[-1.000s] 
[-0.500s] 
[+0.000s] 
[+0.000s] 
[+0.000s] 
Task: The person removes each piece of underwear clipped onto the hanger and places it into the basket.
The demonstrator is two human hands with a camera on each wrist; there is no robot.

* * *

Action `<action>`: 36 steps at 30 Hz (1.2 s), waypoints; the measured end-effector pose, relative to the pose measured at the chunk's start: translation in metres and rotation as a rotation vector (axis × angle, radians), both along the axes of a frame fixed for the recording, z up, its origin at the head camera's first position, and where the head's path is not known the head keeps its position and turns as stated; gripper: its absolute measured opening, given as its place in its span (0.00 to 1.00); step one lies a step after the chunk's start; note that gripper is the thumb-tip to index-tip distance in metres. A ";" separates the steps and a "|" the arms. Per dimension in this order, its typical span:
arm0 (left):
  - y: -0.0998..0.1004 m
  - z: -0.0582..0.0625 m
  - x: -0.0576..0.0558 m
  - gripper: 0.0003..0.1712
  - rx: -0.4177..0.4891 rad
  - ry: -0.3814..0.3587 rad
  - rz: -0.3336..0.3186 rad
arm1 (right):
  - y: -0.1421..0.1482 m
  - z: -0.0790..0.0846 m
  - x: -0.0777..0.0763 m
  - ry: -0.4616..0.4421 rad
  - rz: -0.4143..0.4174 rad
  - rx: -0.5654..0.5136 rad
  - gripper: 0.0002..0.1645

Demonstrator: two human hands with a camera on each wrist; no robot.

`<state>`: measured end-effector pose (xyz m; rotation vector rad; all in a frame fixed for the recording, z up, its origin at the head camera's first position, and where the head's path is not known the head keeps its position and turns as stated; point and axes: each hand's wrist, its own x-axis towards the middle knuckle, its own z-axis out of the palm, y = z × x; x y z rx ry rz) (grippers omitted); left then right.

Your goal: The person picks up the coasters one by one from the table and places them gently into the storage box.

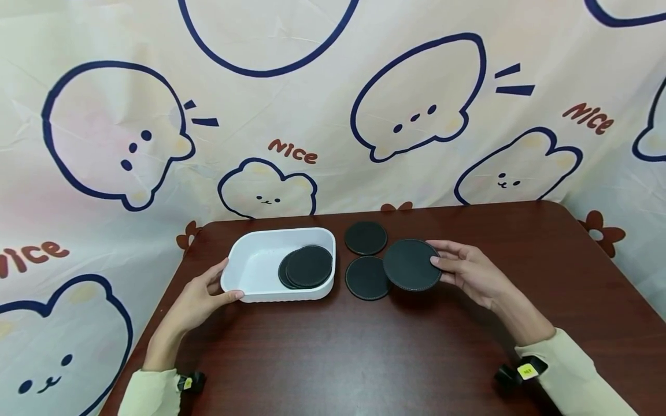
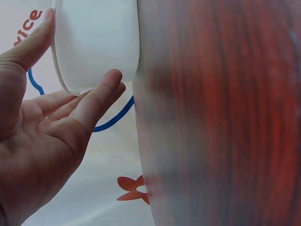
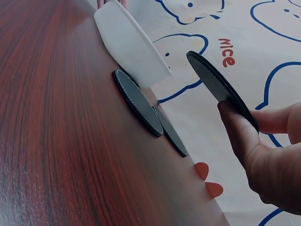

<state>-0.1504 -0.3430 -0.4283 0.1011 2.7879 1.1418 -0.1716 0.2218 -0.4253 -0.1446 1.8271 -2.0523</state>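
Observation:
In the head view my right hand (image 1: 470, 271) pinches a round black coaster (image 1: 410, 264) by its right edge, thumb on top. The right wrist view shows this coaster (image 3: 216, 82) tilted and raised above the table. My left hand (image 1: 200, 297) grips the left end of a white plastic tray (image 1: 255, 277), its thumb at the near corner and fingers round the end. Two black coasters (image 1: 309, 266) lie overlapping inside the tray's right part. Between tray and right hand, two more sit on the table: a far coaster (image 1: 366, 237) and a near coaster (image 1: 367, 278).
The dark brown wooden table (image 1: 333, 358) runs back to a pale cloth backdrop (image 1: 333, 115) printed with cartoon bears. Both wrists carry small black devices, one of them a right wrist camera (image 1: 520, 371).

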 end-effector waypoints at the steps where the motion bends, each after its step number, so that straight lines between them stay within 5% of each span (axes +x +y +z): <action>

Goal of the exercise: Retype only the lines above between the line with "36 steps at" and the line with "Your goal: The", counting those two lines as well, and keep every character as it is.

Solved problem:
Action `<action>`: 36 steps at 30 Hz (1.2 s), waypoints; the measured end-effector pose, relative to the pose measured at the chunk's start: translation in metres and rotation as a rotation vector (axis × angle, radians), both along the axes of a frame fixed for the recording, z up, its origin at the head camera's first position, and where the head's path is not known the head keeps its position and turns as stated; gripper: its absolute measured opening, given as its place in its span (0.00 to 1.00); step one lies a step after the chunk's start; note that gripper is the thumb-tip to index-tip distance in metres. A ";" separates the steps and a "|" the arms. Per dimension in this order, its typical span:
arm0 (left):
  - y: -0.0998..0.1004 m
  - z: -0.0582..0.0625 m
  - x: -0.0576..0.0558 m
  - gripper: 0.0003..0.1712
  - rx: -0.4177..0.4891 rad
  - ry: -0.3814..0.3587 rad
  - rz: -0.3336..0.3186 rad
arm1 (right):
  - y: -0.1421..0.1482 m
  - z: -0.0790..0.0846 m
  - x: -0.0777..0.0763 m
  - ry: -0.4616..0.4421 rad
  - rz: -0.4143..0.4174 rad
  - rx: -0.5654..0.5136 rad
  - gripper: 0.0002..0.1645

Demonstrator: two human hands with a camera on each wrist; no robot.

`<state>`: measured end-effector pose (xyz m; rotation vector rad; all in a frame fixed for the recording, z up, its origin at the head camera's first position, and where the head's path is not known the head keeps its position and turns as stated; point and axes: each hand's wrist, its own x-axis towards the middle knuckle, its own z-axis out of the palm, y = z × x; x y z rx ry rz) (grippers omitted); left then right.

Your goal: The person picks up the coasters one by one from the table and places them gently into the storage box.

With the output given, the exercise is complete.